La victime affirme que les abus présumés, commis il y a plus de dix ans alors qu'il était mineur et que l'accusé était un séminariste dirigeant des groupes de jeunes, comprenaient la masturbation forcée et le sexe oral dans des sacristies et des salles de classe. L'accusé nie les accusations.

La victime n'est allée à la police qu'après que l'Église n'ait pas donné suite à ses accusations, qu'il a exposées à deux prêtres et lors d'une réunion avec un évêque impliquant ses parents.

Les groupes de victimes disent qu'il y a des milliers de cas similaires cachés dans les archives de l'Église, et ils augmentent la pression pour une enquête indépendante en Italie afin de refléter les récentes mesures prises en France et en Allemagne.

Neuf groupes italiens ont formé un consortium et annonceront mardi une campagne intitulée "Au-delà du grand silence" et dévoileront un hashtag #ItalyChurchToo.

Elle vise à mettre la pression publique sur le gouvernement italien pour qu'il enquête sur les abus passés et présents dans l'Église ou pour que l'Église commande une enquête impartiale menée par des personnes extérieures.

La campagne est la dernière initiative en date dans le monde entier pour forcer l'Église catholique à établir toute l'étendue des abus sexuels commis par le clergé, qui lui ont coûté des millions de dollars en dédommagements aux victimes.

"L'État et le gouvernement doivent prendre l'initiative à ce sujet", a déclaré à Reuters Francesco Zanardi, responsable de l'un des groupes, Rete l'Abuso (le réseau des abus), qui suit les abus cléricaux en Italie.

"Si l'Église enquête sur elle-même, son premier objectif sera de se protéger", a déclaré Zanardi, qui est une victime d'abus sexuels commis par le clergé.

KEG DE POUDRE

Les militants n'ont pas dit combien de crimes d'abus sexuels ils soupçonnent avoir été commis en Italie, mais Rete l'Abuso a documenté des centaines de cas de ce genre, la plupart actuels ou récents.

L'étude allemande, publiée en 2018, a montré que 1 670 ecclésiastiques ont abusé de 3 677 mineurs entre 1946 et 2014. L'enquête française publiée l'année dernière et couvrant sept décennies, a déclaré que plus de 200 000 enfants ont été abusés dans des institutions catholiques.

Le pape François a exprimé sa honte face à l'incapacité de l'Église à gérer les cas d'abus sexuels et a déclaré que l'Église devait se transformer en un "foyer sûr pour tous". L'ancien pape Benoît a reconnu que des erreurs avaient été commises dans le traitement des cas d'abus sexuels lorsqu'il était archevêque de Munich et a demandé pardon.

Les résultats d'une enquête indépendante remontant à plusieurs décennies pourraient être dévastateurs en Italie, où environ 74 % de la population est catholique.

"L'Église ne veut pas de cela car ce serait un baril de poudre", a déclaré M. Zanardi.

Les évêques italiens sont divisés sur le type d'enquête à mener.

Certains disent que l'Église dispose des ressources, comme les comités diocésains de lutte contre les abus, pour faire le travail elle-même.

Le cardinal Gualtiero Bassetti, qui est favorable à une enquête interne, a expliqué sa position dans une interview accordée à un journal.
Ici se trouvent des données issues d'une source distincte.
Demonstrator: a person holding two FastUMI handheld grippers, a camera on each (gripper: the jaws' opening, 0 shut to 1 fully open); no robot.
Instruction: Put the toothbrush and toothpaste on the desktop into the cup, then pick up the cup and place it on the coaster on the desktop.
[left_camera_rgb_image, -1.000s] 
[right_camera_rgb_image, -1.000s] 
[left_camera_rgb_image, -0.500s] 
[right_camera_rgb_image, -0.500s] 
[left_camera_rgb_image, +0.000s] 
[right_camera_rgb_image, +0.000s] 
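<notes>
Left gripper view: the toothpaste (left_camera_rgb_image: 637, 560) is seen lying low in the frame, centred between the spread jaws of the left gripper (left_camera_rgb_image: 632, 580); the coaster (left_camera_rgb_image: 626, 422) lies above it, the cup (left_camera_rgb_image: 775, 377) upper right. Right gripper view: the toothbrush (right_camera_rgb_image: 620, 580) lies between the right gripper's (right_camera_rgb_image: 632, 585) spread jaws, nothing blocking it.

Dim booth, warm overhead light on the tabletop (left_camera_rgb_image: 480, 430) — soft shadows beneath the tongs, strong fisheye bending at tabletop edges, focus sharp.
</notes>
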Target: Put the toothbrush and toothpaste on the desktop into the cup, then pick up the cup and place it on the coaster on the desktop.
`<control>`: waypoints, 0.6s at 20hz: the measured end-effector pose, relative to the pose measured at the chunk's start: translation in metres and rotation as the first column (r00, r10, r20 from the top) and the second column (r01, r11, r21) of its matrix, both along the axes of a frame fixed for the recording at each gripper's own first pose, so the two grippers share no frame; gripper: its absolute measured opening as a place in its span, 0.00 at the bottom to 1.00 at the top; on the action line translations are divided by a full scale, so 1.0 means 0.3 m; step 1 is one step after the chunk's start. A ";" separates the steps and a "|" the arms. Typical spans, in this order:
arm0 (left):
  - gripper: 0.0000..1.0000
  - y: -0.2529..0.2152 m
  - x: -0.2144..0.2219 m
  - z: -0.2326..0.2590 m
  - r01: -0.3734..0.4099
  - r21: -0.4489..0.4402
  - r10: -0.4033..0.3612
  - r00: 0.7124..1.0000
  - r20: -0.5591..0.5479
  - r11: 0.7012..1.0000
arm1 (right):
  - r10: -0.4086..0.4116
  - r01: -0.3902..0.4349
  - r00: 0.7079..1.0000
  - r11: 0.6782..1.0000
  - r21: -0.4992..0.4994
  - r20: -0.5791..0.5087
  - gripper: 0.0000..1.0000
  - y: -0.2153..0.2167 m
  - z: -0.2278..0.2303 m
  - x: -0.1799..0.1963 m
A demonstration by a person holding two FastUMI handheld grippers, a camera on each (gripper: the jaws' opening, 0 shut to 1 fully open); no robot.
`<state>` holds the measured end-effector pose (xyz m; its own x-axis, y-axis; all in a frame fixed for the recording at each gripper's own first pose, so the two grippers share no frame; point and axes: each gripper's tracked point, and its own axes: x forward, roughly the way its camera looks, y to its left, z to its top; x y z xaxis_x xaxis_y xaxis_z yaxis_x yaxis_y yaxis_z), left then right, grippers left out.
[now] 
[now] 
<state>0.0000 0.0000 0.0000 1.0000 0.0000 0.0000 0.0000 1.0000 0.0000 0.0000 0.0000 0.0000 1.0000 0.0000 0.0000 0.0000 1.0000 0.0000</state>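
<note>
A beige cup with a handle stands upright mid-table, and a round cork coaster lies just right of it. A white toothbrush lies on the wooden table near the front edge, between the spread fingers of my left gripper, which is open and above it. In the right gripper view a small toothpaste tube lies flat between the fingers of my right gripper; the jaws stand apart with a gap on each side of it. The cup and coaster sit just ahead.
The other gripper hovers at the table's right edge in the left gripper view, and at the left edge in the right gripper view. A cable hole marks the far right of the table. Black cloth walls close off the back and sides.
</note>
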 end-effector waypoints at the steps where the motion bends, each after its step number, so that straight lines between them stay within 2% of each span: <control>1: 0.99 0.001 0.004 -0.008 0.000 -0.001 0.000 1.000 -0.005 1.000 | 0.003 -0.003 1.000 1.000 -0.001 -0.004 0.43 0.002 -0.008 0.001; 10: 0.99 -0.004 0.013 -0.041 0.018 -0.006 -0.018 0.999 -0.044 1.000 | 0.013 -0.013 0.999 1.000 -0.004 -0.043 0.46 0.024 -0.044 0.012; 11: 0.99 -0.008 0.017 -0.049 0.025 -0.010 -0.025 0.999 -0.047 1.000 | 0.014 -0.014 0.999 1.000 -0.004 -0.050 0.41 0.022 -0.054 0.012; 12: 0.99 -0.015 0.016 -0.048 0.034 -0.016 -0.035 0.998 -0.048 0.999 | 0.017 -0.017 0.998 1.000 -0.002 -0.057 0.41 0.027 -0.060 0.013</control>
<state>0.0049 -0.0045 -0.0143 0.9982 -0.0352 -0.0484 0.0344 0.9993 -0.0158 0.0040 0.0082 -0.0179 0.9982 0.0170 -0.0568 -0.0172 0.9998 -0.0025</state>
Paola Lazzarini, responsable de Femmes dans l'Eglise, qui fait partie du consortium, a déclaré à Reuters que la position de Bassetti "ne nous satisfait pas du tout".

D'autres évêques, dont Erio Castellucci de Modène et Paolo Lojudice de Sienne, ont signalé leur soutien à la commande d'une enquête externe.

Les groupes de victimes et certains experts en abus au sein de l'Eglise ont averti qu'une enquête interne ne sera pas convaincante.

"Nous pouvons avoir les meilleures intentions, mais tant que nous le ferons en interne, personne ne nous croira", a déclaré à Reuters le père Hans Zollner, qui dirige le département de sauvegarde et de prévention des abus sexuels à l'Université Grégorienne de Rome.

Une décision doit être prise en mai lors d'une séance plénière pour élire le nouveau président de la Conférence épiscopale italienne, car toute enquête sera menée pendant son mandat de cinq ans.